Store this file in a secure, offline location. Without it, the key cannot be recovered.

Step 7: Share your public key

Add it to GitHub under Settings > SSH and GPG keys > New GPG key.

Step 8: Configure Git to use the key

git config --global user.signingkey ABC123DEF456
git config --global commit.gpgsign true

Now every commit is signed automatically.

Alternative Solutions

Use an existing key of a different type:

gpg --full-generate-key --key-type ed25519

Ed25519 is faster than RSA and produces smaller signatures.

Common Errors

gpg: no valid OpenPGP data found: The gpg-agent is not running. Start it with gpg-agent --daemon or restart with gpgconf --kill gpg-agent && gpgconf --launch gpg-agent.

Insufficient entropy: Key generation can hang waiting for random bytes. Install rng-tools on a headless server: sudo apt install rng-tools && sudo systemctl restart rng-tools.
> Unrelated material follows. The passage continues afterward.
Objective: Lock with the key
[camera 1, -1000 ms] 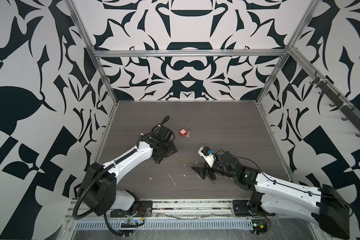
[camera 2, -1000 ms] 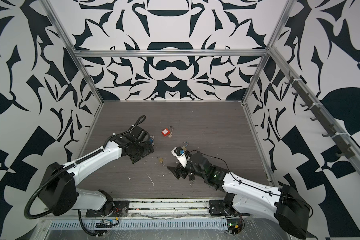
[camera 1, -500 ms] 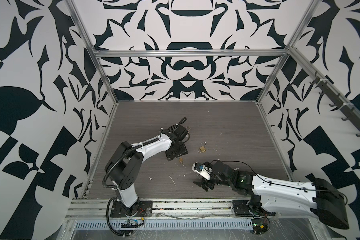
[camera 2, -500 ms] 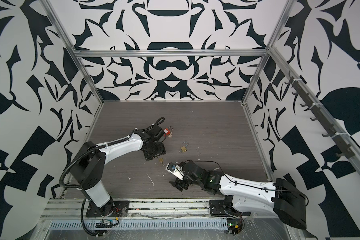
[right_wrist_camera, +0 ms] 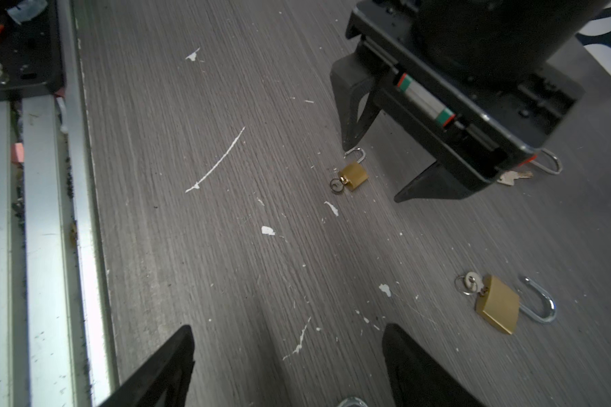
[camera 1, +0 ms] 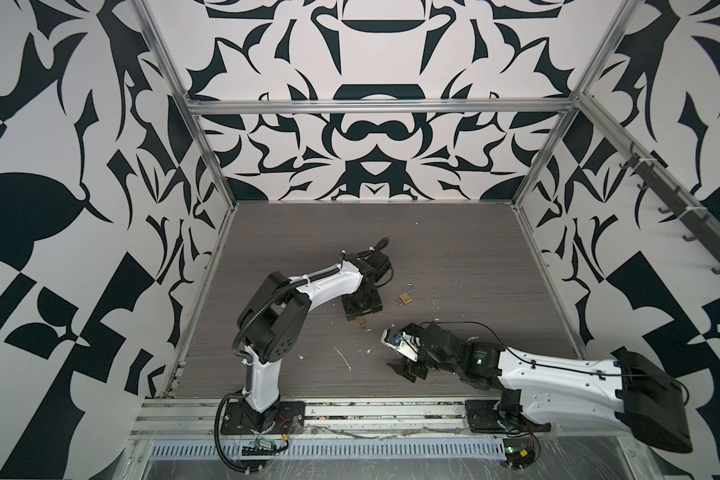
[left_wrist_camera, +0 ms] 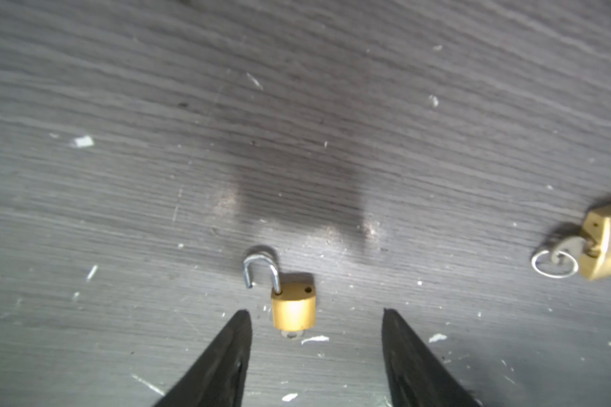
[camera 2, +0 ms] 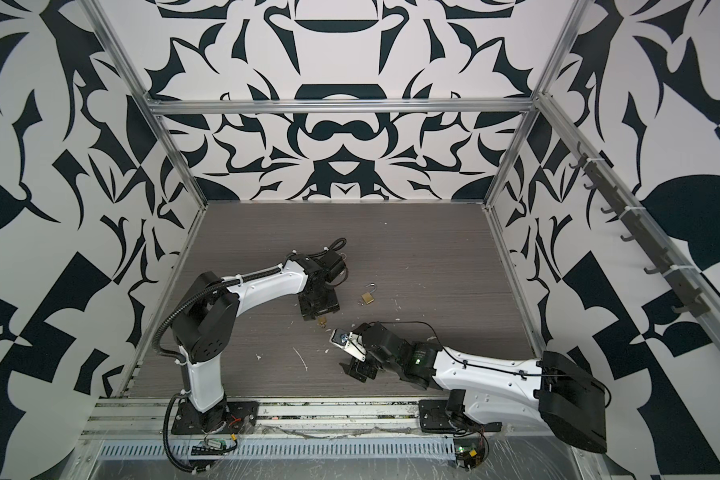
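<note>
In a top view the left end effector (camera 1: 361, 312) hangs just over the small padlock (camera 1: 363, 321) on the surface (camera 1: 292, 249). The large padlock (camera 1: 405, 297) lies near it, to the right.

In the left wrist view the fingers are spread on both sides of the small padlock, not touching it, and its shackle is open.

In the right wrist view the right end effector (right_wrist_camera: 288, 328) is spread and empty, well apart from the small padlock. A key (right_wrist_camera: 470, 282) sits in the large padlock.

White flecks (right_wrist_camera: 216, 160) litter the grey wood-grain tabletop (camera 1: 454, 249) inside patterned walls (camera 1: 371, 124).
</note>
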Robot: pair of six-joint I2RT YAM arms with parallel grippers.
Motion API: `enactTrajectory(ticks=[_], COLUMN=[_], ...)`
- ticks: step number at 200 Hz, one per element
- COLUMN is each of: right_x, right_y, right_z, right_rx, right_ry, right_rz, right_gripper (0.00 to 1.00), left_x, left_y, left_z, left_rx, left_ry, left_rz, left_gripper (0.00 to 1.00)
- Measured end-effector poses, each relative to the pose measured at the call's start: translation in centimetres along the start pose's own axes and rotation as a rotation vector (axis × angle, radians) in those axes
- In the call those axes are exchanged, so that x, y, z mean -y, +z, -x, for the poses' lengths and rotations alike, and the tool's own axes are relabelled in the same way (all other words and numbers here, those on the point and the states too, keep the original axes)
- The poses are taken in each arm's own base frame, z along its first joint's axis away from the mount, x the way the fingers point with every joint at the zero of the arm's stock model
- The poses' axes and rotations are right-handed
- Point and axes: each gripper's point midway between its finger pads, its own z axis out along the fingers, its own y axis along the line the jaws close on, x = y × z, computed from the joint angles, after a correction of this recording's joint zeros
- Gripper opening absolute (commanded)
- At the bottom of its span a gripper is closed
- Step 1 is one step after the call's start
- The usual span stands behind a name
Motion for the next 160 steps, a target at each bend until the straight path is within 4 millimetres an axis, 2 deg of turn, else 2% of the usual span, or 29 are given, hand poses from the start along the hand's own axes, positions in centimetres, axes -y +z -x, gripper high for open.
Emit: enactTrajectory(ticks=[55, 91, 160], right_x=[0.8, 1.3, 1.8], right_y=[0.6, 0.5, 0.6], right_z=[0.1, 0.6, 0.6], right_rx=[0.009, 0.029, 0.027], right_ry=[0.002, 0.006, 0.003], right_rz=[-0.05, -0.076, -0.107], right_gripper=[0.87, 0.87, 0.88], left_x=[-0.3, -0.4, -0.3], left_y=[1.0, 1.3, 1.5], left_z=[-0.2, -0.4, -0.4], left_rx=[-0.031, -0.048, -0.067], left_ry=[-0.003, -0.002, -0.002], left_rz=[0.047, 0.059, 0.079], left_gripper=[0.59, 0.43, 0.36])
Key expiry date passed: If your key expired, extend it: gpg --edit-key KEYID then run expire and set a new date.

Passphrase forgotten: If you lose the passphrase, the key is unrecoverable unless you created a revocation certificate. Always create one with gpg --gen-revoke KEYID.

Prevention

  • Back up the private key and revocation certificate immediately after generation.
  • Use a strong, memorizable passphrase — store it in a password manager.
  • Set an expiry date on keys used in production environments.
  • Revoke compromised keys immediately with gpg --gen-revoke.